Mr Quin said it was a meaningful gesture for home broadband customers, all of whom had a Telecom fixed line phone service as well.
But the gesture has drawn criticism from Telecom customers who already get free national landline calls as part of their phone contract - about 15 per cent of the company's broadband customers.
Many of the almost 900 comments on Telecom's Facebook page have been dismissive of the offer.
Palmerston North woman Raewyn McBain said it gave her "sweet nothing" and a credit to her account would have been better.
Christchurch man Noel Turner said his local calls to family would have been free anyway, and the apology was empty.
"Was this 'apology' worked out by the same idiot who f'd up the system in the first place?"
Catherine Champion of Dunedin said Christmas was a time when many people would be with loved ones anyway.
"What about coming up with an apology that is more than an empty gesture?"
Some people commented that Telecom would have offered free calls on Christmas Day anyway.
On its Facebook page, Telecom responded that it had considered a few options, including free data and pro-rata compensation.
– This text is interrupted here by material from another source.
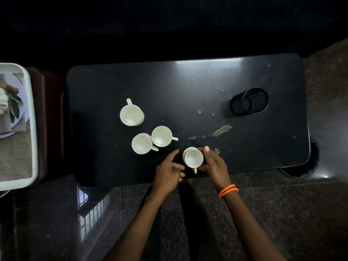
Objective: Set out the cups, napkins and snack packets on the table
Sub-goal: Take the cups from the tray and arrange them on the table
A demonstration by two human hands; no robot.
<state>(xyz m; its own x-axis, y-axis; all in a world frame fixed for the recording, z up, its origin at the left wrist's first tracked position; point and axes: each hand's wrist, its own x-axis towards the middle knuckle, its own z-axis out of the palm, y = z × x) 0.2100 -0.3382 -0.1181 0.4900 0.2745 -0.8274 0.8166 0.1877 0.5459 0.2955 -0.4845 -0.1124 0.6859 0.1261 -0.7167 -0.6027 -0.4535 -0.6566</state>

"We thought this was the best way to say thanks at Christmas time, and soon after the issues that caused the whole thing in the first place."
It said Christmas was "one of the busiest calling days of the year" and it was not always free to make national calls on the day.
"...we hope as many folk as possible take up the offer to get in touch with loved ones, family or friends."
Telecom said the gesture would be "a little hard to take" for customers who already got free landline calls - but it hoped more than 120 free Wi-Fi hotspots at popular holiday spots this summer would make up for it.
Details of the Wi-Fi hotspots, planned before the outages, would be announced tomorrow.
Telecom spokeswoman Jo Jalfon said the free landline-to-landline calling was not supposed to be seen as compensation.
"It's just really a goodwill gesture to all customers, because not all customers were obviously impacted by the outage," she said.
"Telecom sincerely apologises for the inconvenience that it did cause those people, but hopefully this is just a nice way for people to be able to connect with their friends and family at a special time of the year."
The faults last week meant customers had broadband issues for about 19 hours over two days, with two-thirds of the downtime in the early hours between midnight and 6am.
The main fault occurred during a software upgrade on a broadband server on Tuesday morning. Flow-on issues affected the network from later that night until about 10am the next day.
Last month, the company ruled out compensation after an unrelated fault with a fibre-optic cable left about 25,000 mainly residential customers without broadband.